Am 16.07.2020 hat der Baye­ri­sche Ver­fas­sungs­ge­richts­hof das Volks­be­geh­ren „Mie­ten­stopp“, mit welchem Miet­erhö­hun­gen in hochpreisigen Ge­gen­den für sechs Jahre untersagt werden sollten, für unzulässig erklärt.

Das Bayerische Innenministerium hatte das Volksbegehren bereits als nicht gesetzeskonform abgelehnt und dem Bayerischen Verfassungsgerichtshof zur Entscheidung vorgelegt.

Dieser bestätigte nun, dass die gesetzlichen Voraussetzungen für die Zulassung des Volksbegehrens nicht vorliegen, da der Gesetzentwurf nicht mit dem Bundesrecht vereinbar ist.
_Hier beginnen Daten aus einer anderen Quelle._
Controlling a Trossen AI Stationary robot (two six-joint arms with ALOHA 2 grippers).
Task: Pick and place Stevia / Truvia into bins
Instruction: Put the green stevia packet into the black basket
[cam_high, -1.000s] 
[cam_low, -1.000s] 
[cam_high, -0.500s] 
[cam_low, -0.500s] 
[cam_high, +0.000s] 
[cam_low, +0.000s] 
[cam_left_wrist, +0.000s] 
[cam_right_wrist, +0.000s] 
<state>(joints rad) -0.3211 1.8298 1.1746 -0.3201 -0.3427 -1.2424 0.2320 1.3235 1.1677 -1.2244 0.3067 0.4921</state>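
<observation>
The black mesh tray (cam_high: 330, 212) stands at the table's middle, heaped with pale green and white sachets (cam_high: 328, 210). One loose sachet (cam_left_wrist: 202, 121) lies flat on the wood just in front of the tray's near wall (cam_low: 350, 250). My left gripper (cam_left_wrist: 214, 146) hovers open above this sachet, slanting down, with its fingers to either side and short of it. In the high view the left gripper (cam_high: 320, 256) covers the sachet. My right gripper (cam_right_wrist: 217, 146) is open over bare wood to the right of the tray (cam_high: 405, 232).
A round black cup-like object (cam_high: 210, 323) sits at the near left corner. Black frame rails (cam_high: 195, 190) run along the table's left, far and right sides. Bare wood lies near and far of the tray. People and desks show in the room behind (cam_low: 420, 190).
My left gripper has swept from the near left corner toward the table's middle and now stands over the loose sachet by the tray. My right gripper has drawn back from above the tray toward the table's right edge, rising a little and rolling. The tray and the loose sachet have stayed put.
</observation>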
Die Bundesregierung habe mit den §§ 556d ff BGB bereits Normen zur Regelung von Mieterhöhungen verabschiedet, so dass nach Art. 72 GG keine Gesetzgebungskompetenz des Landes bestehe.

Für eine Vorlage an das Bundesverfassungsgericht sah der Baye­ri­sche Ver­fas­sungs­ge­richts­hof keine Veranlassung, wobei die Entscheidung allerdings nicht einstimmig erging.